Maine law is clear that any discussion to create jobs, eliminate jobs, set pay for jobs, set hours for jobs, set benefits for jobs and set duties for jobs must be done in open session. That’s because creating jobs, eliminating jobs, setting pay for jobs, setting hours for jobs, setting benefits for jobs and setting duties for jobs is all about the budget, and any discussion about the public’s money must be done in a public forum.
Before New Gloucester’s board convened the executive session, it sought legal advice about the propriety of discussing staff reduction in secret. The board was told it could discuss “employment, assessment and duties of employees” in executive session under Maine’s Freedom of Access Act.
While Maine’s FOAA does allow certain personnel matters to be discussed in private, that allowance is conditional and may be done only if public discussion could result in damage to the reputation of a specific employee or result in an invasion of an employee’s privacy.
So, generally speaking, this allowance for executive session is reserved to discuss poor job performance, complaints or discipline against a particular employee — issues that might embarrass a person. And, when there is potential for embarrassment or invasion of privacy, the employee must be permitted to be present.

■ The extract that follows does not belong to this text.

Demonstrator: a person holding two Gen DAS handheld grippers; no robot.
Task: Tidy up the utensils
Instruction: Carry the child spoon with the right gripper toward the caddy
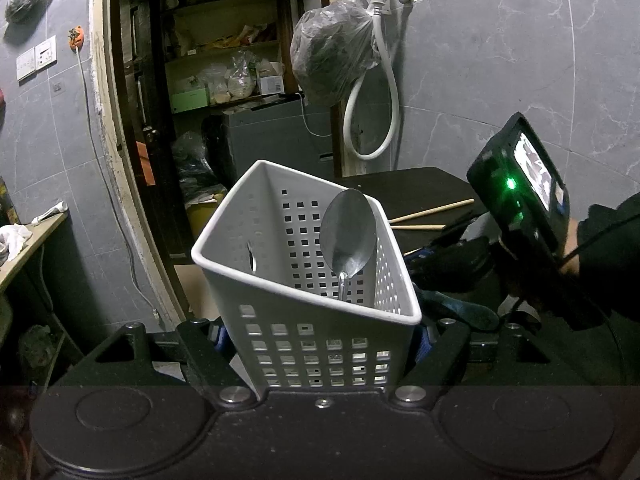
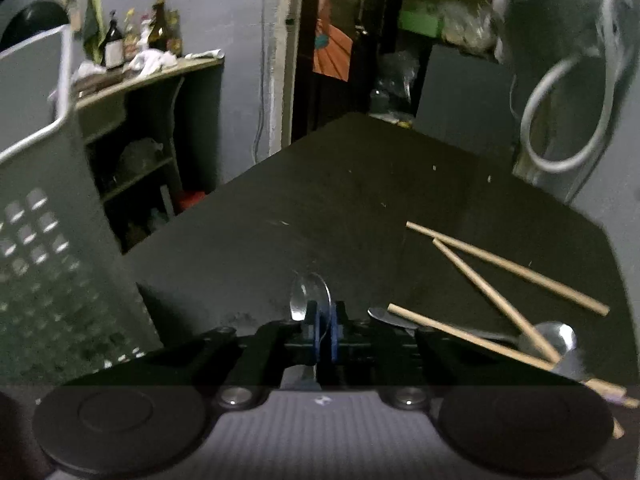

Employees may waive the executive session if they want, but they’re supposed to be in the room when their job performances are being discussed.
Seems fair, right?
Bookkeeper Sandy Sacco, who has worked for the town for a quarter-century, wasn’t invited to attend the Nov. 4 meeting, so we can be certain the board couldn’t possibly have been discussing or assessing her job performance.
The board was, by members’ own admission, merely discussing the structure of the town’s various employment positions, which is open-session stuff.
In fact, drafters of Maine’s FOAA went out of their way to ensure that budget discussions regarding employment — which include discussions about hours and pay to create and fund a new position, and hours and pay to trim an existing position — be held openly. They included specific language in statute disallowing secret talks about anything that has to do with a budget or budget proposal.
If there is any confusion, it can easily be cleared up by simply reading the legislative record on this point.
The relevant passage, from 1987, in reference to deliberations permitted behind closed doors reads:
“Section 2 of this bill [adding a prohibition on discussion of budget or budget proposal in executive session] resolves a question over the practice of going into executive session to discuss items such as budget proposals when the line item under discussion may be the salary for a particular job or set of jobs. It seems clear that [1 MRSA 405(6)(A)] was intended to protect individuals from embarrassment that might result if the quality of their performance or charges of misconduct were discussed in public. Frequently, however, public bodies have used this limited authorization as a reason to go into executive session when the topic for discussion is not a particular employee, but whether a particular job should continue to exist. The latter kind of discussion is a budget discussion and should be treated as such and held in public.”
That’s Maine lawmakers’ express directive, and not open to interpretation.
Last Friday and again Monday, the Sun Journal filed a formal objection to the New Gloucester Board of Selectmen’s secret Nov. 4 discussion, detailing the clear distinction between the need to shield employees from embarrassment if they’re doing a bad job and the public’s right to know how the town is spending tax funds on employee salaries and benefits.
Then, during Monday evening’s meeting, some 25 citizens spent nearly two hours voicing their objections to the secrecy of the Nov. 4 session, pleading with selectmen to reverse the job restructuring that resulted from the improper session.
The selectmen held firm, voting 3-2 to uphold the action.
We understand public scrutiny can be painful, and it would probably always be easier for public officials to talk about difficult decisions in secret, but the fact is that when town officials talk about how to spend the public’s money, on what and how much, the public has an absolute and unfettered right to access.
That right was denied in New Gloucester.